I’ve just turned twenty-eight, and I’ve experienced even more highs and lows in the three years since I started college: I’ve been frustrated by more disastrous surgeries, and have also been overjoyed by planning the wedding of my dreams for next month. But what amazes me the most is that I’ve really in my second year at Hampshire College! I’ve written a three-act play about my story, I’ve taught art to children, and continue to study art education; I’ve also learned how to make puzzles, sculptures, studied Asian performance art, and have even become well-versed in psychology.
Late Bloomers Still Bloom
I’ve shown myself that it’s never too late…for anything. That even late bloomers bloom, and in the most beautiful spring colors.

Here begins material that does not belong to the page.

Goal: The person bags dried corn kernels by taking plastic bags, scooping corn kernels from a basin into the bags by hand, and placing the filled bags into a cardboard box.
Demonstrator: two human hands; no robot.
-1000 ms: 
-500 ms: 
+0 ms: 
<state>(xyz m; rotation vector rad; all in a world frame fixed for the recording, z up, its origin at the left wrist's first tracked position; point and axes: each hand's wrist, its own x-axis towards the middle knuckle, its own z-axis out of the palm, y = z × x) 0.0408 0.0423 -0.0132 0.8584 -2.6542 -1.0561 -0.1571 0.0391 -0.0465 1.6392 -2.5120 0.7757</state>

Of course, there are also real-life matters to figure out as I finish my final two years of college. Getting married next month, I’m discussing with my fiancé how we will handle being apart while I continue my education and make a two-hour commute every week. But I feel so lucky to have the chance to learn and get my education at twenty-five.
In my final poetry session at Hampshire, my professor used me as an example for the class. I was the only one gabbing on and on about a poem, and he asked why more students didn’t volunteer their opinions. I responded: “Professor – in the class’s defense – I feel like I kid in a candy store going to college at age twenty-eight. If I had just been through eighteen years of school and had to go right to college — and concentrate some more, I think it’s possible I wouldn’t give a hoot what you were saying!” What I was trying to articulate, I think, is what psychology calls cognitive reframing – that actually my long-delayed college student status had turned out to be a gift— far better, in fact, than if things had gone as I had originally planned.
It’s true. I almost feel like I’m sneaking my hand into a big jar of candy, reaping the sweet rewards of learning from inspiring, amazing professors, students and ideas – and knowing that as a teen, I probably would not have cared as much. Now, at this age, I’ve also got real-life experience behind me — to really put into action what I’m learning in textbooks. In effect, there is a “context” behind my professor’s lectures. I’ve always been interested in the arts, creativity and working with others, and now I’m gearing myself towards a degree in expressive therapies – an amazing way to integrate my love of the arts with education, and a way to help others heal, as I have healed from my own terrible trauma. All because of life’s crazy interventions…and college!
I’m so grateful for these forced “gap years.” It’s better late than never – and sometimes, it’s just better late.